▶ _Problem_: Make an exact copy of all the data, pictures excluded.

== Segment start ==

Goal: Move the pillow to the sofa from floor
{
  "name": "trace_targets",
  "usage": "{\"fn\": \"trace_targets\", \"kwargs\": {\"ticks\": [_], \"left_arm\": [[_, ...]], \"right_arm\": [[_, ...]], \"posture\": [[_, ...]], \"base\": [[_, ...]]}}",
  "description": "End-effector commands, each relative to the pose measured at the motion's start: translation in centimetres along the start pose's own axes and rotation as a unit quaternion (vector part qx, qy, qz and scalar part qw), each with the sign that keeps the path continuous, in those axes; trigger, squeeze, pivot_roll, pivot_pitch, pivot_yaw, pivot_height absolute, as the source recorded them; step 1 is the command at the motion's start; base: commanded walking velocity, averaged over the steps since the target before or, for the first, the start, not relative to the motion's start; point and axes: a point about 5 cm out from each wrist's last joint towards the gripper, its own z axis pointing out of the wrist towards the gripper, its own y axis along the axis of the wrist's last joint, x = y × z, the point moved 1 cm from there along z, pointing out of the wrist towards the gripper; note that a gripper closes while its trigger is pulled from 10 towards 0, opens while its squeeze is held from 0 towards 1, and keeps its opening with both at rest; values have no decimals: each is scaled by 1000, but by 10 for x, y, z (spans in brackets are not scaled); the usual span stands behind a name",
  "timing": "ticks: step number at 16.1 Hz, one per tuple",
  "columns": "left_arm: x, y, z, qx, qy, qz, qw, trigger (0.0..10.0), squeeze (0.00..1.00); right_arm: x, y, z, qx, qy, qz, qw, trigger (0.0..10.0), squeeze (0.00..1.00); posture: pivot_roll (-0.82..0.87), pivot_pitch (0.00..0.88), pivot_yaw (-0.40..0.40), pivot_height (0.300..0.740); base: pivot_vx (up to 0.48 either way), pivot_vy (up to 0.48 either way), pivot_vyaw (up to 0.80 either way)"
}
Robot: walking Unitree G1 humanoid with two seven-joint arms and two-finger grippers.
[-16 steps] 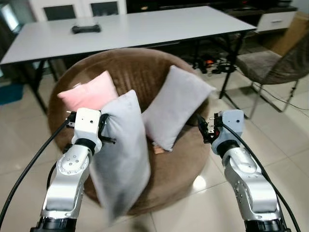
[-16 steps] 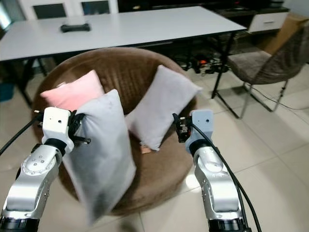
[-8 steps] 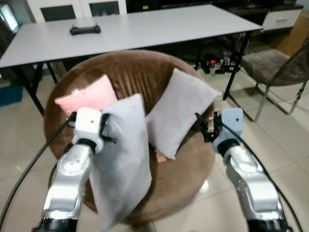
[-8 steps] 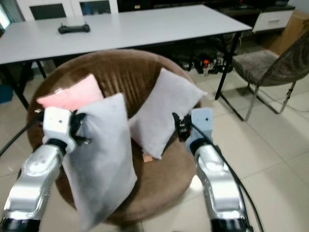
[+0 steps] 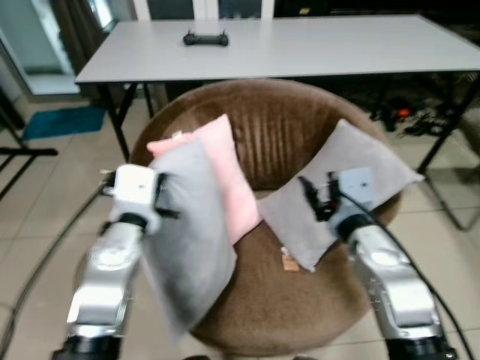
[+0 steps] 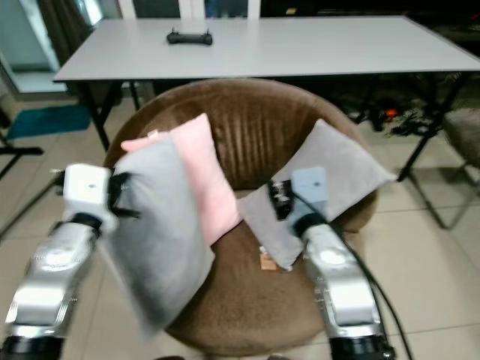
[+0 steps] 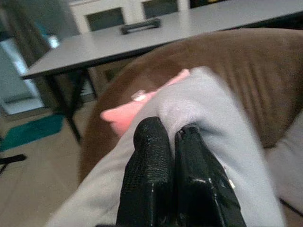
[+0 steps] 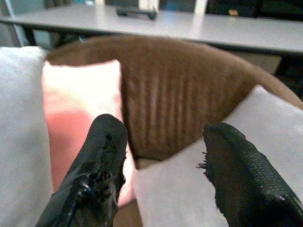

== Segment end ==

▶ _Task output_:
Goal: Move the pillow to the sofa from floor
{
  "name": "trace_targets",
  "usage": "{\"fn\": \"trace_targets\", \"kwargs\": {\"ticks\": [_], \"left_arm\": [[_, ...]], \"right_arm\": [[_, ...]], \"posture\": [[_, ...]], \"base\": [[_, ...]]}}",
  "description": "End-effector commands, each relative to the pose measured at the motion's start: translation in centimetres along the start pose's own axes and rotation as a unit quaternion (vector part qx, qy, qz and scalar part qw), each with the sign that keeps the path continuous, in those axes; trigger, squeeze, pivot_roll, pivot_pitch, pivot_yaw, pivot_height absolute, as the source recorded them; step 1 is the command at the motion's start; base: commanded walking velocity, averaged over the steps since the target before or, for the first, the start, not relative to the motion's start; point and axes: a point about 5 cm out from each wrist's last joint towards the gripper, its own z axis pointing out of the wrist towards the gripper, its own y axis along the axis of the wrist's last joint, x = y × z, the point moved 1 cm from there along z, pointing out of the wrist towards the gripper; note that a gripper closes while its trigger is pulled from 10 towards 0, opens while its squeeze is held from 0 towards 1, and keeps its opening with both at rest; values have no decimals: each is scaled by 1000, but by 10 for x, y, z (spans in brackets are not scaled); the usual span stands behind a name",
  "timing": "ticks: step number at 16.1 Hz, one per tuple",
  "columns": "left_arm: x, y, z, qx, qy, qz, qw, trigger (0.0..10.0), squeeze (0.00..1.00); right_arm: x, y, z, qx, qy, qz, qw, trigger (0.0..10.0), squeeze (0.00..1.00); posture: pivot_roll (-0.82..0.87), pivot_pitch (0.00..0.88), pivot_yaw (-0.40..0.40), pivot_height (0.300..0.740); base: pivot_vx (up to 0.48 either way), pivot_vy (up to 0.48 either way), pivot_vyaw (up to 0.80 either way)"
}
Robot: walking Unitree G1 humanoid with two seven-joint arms and two-finger grippers.
[-16 steps] 
[-16 steps] 
[-8 steps] 
[-8 steps] 
[+0 steps] 
[+0 steps] 
[+0 steps] 
[+0 steps] 

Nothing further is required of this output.